2. Case report
A 60-year-old previously healthy Japanese man was referred to our
hospital for evaluation of anemia and pericardial effusion 13 months
before his death. The patient presented with no apparent symptoms at
that time. Pericardiocentesis was performed, and the effusion was
evaluated cytologically; however, no atypical cells could be identified,
and the etiology of the effusion was undefined. The patient ignored
follow-up visit appointments; but returned six months later to the
hospital with dyspnea, bloody sputum, edema, and anorexia. A blood
examination showed severe anemia (red blood cells, 1.64 ×
106/μL; hemoglobin, 3.3 g/dL), and echocardiography
revealed a mass in the right atrium (Figure 1). Computed tomography (CT)

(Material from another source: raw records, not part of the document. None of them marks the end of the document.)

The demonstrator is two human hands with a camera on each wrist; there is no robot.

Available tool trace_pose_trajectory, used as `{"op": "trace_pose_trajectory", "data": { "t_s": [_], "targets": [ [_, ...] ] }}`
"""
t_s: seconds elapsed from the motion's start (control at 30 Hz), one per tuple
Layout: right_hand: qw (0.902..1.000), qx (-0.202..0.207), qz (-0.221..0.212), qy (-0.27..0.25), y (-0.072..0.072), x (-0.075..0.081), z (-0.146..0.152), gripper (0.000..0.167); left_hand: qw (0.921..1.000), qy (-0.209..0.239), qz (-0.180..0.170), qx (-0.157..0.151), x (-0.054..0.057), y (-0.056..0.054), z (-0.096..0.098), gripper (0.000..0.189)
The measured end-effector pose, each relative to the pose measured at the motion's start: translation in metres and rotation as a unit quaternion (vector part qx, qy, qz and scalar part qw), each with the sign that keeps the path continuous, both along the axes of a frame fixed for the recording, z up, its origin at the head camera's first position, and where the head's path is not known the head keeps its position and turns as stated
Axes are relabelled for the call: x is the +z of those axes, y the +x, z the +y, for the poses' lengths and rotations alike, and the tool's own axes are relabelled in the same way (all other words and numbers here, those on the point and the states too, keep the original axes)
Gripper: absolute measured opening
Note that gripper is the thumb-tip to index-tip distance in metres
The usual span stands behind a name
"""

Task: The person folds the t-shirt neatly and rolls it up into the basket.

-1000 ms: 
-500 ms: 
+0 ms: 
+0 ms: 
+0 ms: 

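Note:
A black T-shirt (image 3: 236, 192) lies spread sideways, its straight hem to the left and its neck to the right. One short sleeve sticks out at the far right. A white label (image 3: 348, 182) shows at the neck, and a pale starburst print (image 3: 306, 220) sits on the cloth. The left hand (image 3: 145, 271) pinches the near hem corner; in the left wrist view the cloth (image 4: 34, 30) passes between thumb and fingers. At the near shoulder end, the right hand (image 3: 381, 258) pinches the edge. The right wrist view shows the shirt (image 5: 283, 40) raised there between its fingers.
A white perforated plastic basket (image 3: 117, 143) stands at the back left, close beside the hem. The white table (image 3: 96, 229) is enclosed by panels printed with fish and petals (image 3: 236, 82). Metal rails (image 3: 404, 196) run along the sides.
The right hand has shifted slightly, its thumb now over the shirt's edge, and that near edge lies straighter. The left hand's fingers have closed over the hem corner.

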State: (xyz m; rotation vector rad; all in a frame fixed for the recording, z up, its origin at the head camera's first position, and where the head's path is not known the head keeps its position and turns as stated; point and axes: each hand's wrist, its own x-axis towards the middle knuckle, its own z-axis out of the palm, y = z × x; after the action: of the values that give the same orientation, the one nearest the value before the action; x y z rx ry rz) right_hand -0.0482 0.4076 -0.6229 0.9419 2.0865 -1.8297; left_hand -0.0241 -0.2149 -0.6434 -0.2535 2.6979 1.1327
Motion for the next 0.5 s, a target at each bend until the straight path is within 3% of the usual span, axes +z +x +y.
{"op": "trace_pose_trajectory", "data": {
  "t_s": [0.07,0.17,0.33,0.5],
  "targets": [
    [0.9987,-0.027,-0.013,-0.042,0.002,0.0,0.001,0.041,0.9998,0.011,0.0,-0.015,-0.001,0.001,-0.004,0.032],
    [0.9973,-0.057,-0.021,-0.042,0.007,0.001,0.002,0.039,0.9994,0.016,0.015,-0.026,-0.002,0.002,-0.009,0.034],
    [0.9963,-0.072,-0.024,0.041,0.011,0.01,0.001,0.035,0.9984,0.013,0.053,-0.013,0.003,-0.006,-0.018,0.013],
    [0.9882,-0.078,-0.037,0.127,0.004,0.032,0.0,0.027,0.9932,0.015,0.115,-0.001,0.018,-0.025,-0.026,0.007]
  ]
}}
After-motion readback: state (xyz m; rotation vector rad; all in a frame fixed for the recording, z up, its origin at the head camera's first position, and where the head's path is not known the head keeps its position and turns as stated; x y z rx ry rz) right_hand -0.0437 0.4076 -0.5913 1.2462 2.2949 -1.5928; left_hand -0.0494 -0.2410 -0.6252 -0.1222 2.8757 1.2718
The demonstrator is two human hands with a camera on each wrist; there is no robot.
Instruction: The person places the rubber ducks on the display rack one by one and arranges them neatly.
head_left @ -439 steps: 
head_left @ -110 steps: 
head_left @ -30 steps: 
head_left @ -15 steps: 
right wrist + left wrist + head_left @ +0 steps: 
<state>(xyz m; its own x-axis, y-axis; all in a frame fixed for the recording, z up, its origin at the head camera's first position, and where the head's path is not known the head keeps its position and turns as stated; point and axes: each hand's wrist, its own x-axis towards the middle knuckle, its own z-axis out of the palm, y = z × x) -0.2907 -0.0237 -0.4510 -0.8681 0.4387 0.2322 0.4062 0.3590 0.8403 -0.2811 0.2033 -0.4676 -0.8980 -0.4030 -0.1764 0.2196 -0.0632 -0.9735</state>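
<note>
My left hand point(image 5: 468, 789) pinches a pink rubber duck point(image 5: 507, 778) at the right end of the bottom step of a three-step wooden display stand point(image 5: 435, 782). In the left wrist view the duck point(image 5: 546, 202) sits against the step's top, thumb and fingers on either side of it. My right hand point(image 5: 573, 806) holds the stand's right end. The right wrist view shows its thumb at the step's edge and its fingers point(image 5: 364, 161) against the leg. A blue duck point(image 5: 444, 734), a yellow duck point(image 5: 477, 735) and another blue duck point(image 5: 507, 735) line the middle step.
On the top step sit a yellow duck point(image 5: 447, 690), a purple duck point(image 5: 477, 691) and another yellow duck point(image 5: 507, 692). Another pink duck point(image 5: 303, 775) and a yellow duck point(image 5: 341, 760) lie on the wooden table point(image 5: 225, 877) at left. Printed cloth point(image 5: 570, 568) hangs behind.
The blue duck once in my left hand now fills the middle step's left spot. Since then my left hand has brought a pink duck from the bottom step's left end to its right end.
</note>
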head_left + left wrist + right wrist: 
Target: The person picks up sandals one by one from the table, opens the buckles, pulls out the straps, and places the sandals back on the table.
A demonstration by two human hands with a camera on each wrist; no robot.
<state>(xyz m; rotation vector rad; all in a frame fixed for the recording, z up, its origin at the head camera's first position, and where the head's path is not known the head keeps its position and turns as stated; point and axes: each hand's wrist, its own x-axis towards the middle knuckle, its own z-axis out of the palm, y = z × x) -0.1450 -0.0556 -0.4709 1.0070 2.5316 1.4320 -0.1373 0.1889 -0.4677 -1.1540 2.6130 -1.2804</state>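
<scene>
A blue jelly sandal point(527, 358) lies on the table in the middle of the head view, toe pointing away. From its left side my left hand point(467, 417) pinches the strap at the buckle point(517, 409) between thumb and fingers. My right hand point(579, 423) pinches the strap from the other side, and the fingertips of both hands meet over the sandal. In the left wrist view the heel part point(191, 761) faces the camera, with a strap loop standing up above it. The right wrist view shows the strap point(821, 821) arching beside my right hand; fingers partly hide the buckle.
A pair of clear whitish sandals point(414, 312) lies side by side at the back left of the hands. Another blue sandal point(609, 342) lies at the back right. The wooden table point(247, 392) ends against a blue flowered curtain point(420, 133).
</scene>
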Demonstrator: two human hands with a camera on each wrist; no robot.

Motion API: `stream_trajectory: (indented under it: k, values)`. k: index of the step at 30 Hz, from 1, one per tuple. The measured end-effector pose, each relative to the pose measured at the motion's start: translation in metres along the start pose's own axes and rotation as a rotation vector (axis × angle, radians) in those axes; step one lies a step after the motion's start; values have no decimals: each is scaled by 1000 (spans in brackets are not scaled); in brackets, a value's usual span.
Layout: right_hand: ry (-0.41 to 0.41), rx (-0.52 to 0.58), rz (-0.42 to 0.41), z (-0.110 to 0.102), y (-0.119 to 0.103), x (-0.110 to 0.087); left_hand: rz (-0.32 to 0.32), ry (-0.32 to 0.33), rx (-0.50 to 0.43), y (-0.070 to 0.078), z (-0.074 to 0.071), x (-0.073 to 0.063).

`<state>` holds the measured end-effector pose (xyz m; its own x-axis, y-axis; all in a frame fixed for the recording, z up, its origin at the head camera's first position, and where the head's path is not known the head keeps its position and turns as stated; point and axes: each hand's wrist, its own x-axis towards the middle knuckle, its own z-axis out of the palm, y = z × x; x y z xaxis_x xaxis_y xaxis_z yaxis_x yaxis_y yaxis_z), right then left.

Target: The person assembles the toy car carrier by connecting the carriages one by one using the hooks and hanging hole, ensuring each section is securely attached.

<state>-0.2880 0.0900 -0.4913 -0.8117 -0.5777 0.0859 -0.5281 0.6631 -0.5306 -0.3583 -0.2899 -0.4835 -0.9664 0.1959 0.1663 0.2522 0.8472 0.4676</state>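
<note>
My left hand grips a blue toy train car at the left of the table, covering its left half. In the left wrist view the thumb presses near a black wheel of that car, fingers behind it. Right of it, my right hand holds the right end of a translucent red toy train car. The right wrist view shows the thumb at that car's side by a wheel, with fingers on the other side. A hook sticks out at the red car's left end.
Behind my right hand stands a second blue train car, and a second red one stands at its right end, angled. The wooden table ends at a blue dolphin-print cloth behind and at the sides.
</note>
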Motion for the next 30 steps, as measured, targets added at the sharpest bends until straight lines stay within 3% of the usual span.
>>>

disclosed multiple nodules in the lungs and the liver. As a biopsy of
the cardiac mass was technically difficult, a transbronchial biopsy of
the lung mass was performed; but the biopsied specimen did not contain
any atypical cells. Hematological malignancies were suspected because of
progressive anemia and the presence of human T-cell leukemia virus type
1 antibodies. The patient was treated with THP-COP (pirarubicin,
cyclophosphamide, vincristine, and prednisolone) and mogamulizumab under
the provisional diagnosis of adult T-cell leukemia/lymphoma.
Nevertheless, the patient’s general condition worsened progressively.
The anemia and edema continued to progress, and the pleural effusion
increased. The patient died of respiratory failure 13 months after his
initial admission to the hospital.
The patient was autopsied eight hours after his death. The heart adhered
to the pericardium (Figure 2A), and the pericardial cavity contained 130
mL of sanguineous pericardial effusion. In the right atrium, a dark-red
colored, approximately 7 × 4-cm-sized multilobulated tumor arose from
the atrial wall and filled the dilated atrial lumen (Figure 2B). The cut
surface of the tumor was sanguineous and solid, intermingled with
necrotized and calcified foci (Figure 2C). The muscular layer of the
right atrial wall was completely replaced by the tumor. The tumor
penetrated the pericardium and directly invaded the right lung (Figure
2D). Histologically, the tumor consisted of atypical cells with oval- to
spindle-shaped nuclei, which formed vague capillary channels containing
red blood cells (Figure 3A). Tumor cells protruded into the atrial
cavity, forming papillary structures (Figure 3B). Exfoliated clusters of
tumor cells were also observed in the atrium. The tumor cells were
immunoreactive for CD31 (Figure 3C) and FLI1 but were negative for
podoplanin (D2-40 antibody). Therefore, we diagnosed the lesion as an
angiosarcoma. The tumor cells penetrated the pericardium and visceral
pleura of the right lung and directly invaded the pulmonary parenchyma.
Multiple metastases were identified in the lungs, liver, spleen,
jejunum, and skin. In the jejunum, the metastatic nodule resulted in
intussusception. In the bilateral lungs, tumor emboli were formed in the
pulmonary arteries, and intra-alveolar hemorrhage and bronchopneumonia
were present. The central nervous system was not examined.